Authors: Ulrike Beilenhoff, Holger Biering, Reinhard Blum, Jadranka Brljak, Monica Cimbro, Jean-Marc Dumonceau, Cesare Hassan, Michael Jung, Christiane Neumann, Michael Pietsch, Lionel Pineau, Thierry Ponchon, Stanislav Rejchrt, Jean-François Rey, Verona Schmidt, Jayne Tillett, Jeanin van Hooft
1 Prerequisites. The clinical service provider should obtain confirmation from the endoscope washer-disinfector (EWD) manufacturer that all endoscopes intended to be used can be reprocessed in the EWD.
2 Installation qualification. This can be performed by different parties but national guidelines should define who has the responsibilities, taking into account legal requirements.
3 Operational qualification. This should include parametric tests to verify that the EWD is working according to its specifications.

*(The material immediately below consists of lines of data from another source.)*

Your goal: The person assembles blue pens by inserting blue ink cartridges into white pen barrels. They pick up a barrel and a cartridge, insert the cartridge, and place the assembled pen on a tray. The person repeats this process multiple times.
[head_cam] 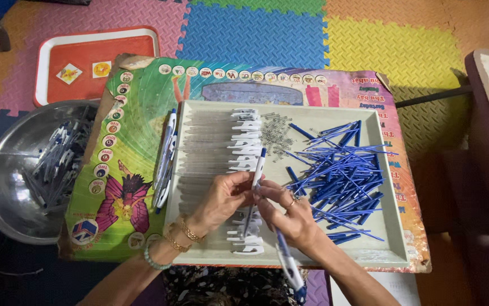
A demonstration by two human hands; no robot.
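Observation:
My left hand (221, 199) and my right hand (289, 218) meet over a pale shallow tray (389, 226), both pinching a white pen with a blue tip (257, 170) that points away from me. A second finished pen (289, 266) lies tucked in my right hand, pointing toward me. Under my hands runs a row of clear pen barrels with white clips (244, 136). A heap of blue refills (343, 178) fills the tray's right half. A small pile of metal springs (275, 133) lies at the tray's far middle.
Several assembled pens (165, 161) lie on a colourful board (136, 141) left of the tray. A metal bowl (6, 170) with more pens sits at the far left, an orange tray (94, 62) behind it. Foam floor mats lie all around.

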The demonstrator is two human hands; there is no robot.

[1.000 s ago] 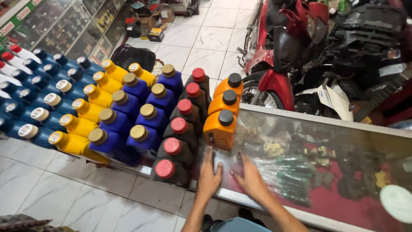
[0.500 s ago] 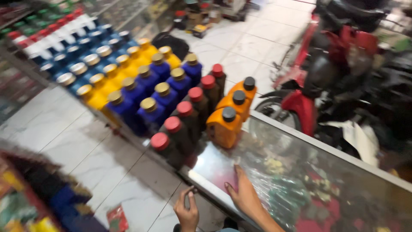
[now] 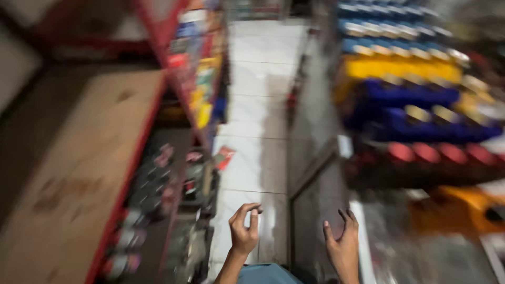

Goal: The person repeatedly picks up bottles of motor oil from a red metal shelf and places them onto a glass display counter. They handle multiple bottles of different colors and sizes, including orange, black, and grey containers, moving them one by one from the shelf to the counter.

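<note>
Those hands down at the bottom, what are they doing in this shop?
The picture is very blurry. A person's left hand is raised over the white tiled floor with its fingers curled, and it seems to hold nothing. The right hand is spread open at the edge of the glass counter. On the counter stand rows of bottles, blue, yellow and dark ones with red caps. To the left is a red shelf rack full of small goods.
</note>
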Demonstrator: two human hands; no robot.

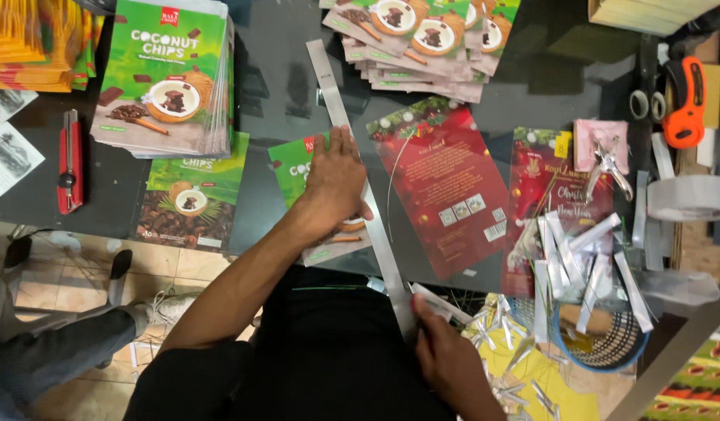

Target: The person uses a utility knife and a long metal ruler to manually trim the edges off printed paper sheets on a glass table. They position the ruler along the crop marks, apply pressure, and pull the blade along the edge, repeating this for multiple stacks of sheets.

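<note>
**Steel rule pinned over green pouch at the near bench edge**

A long steel rule (360, 179) is laid on the dark bench (282, 86). Its long axis runs from the far middle of the bench down to the near edge, the near end leaning slightly rightward.

The left hand (334, 175) is spread flat, palm down, pressing the rule and a green printed pouch (297, 175) beneath it.

The right hand (442, 351) is closed at the rule's near end on a small pale object, likely a cutter; this cannot be told for certain.

Risks, as judged:
- The rule could be skewed if pressure eases, spoiling the line.
- Fingertips lie just beside the rule's edge and could be nicked.
- The red printed pouch (446, 191) just beside the rule could be scored.
</note>
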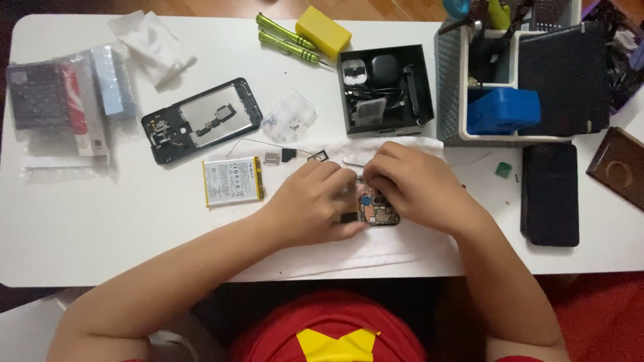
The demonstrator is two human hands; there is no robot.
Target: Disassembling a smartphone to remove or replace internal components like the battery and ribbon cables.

4 Performance qualification. Testing of cleaning performance, microbiological testing of routinely used endoscopes, and the quality of the final rinse water should be considered in all local guidelines. The extent of these tests depends on local requirements. According to the results of type testing performed during EWD development, other parameters can be tested if local regulatory authorities accept this. Chemical residues on endoscope surfaces should be searched for, if acceptable test methods are available.
5 Routine inspections. National guidelines should consider both technical and performance criteria. Individual risk analyses performed in the validation and requalification processes are helpful for defining appropriate test frequencies for routine inspections.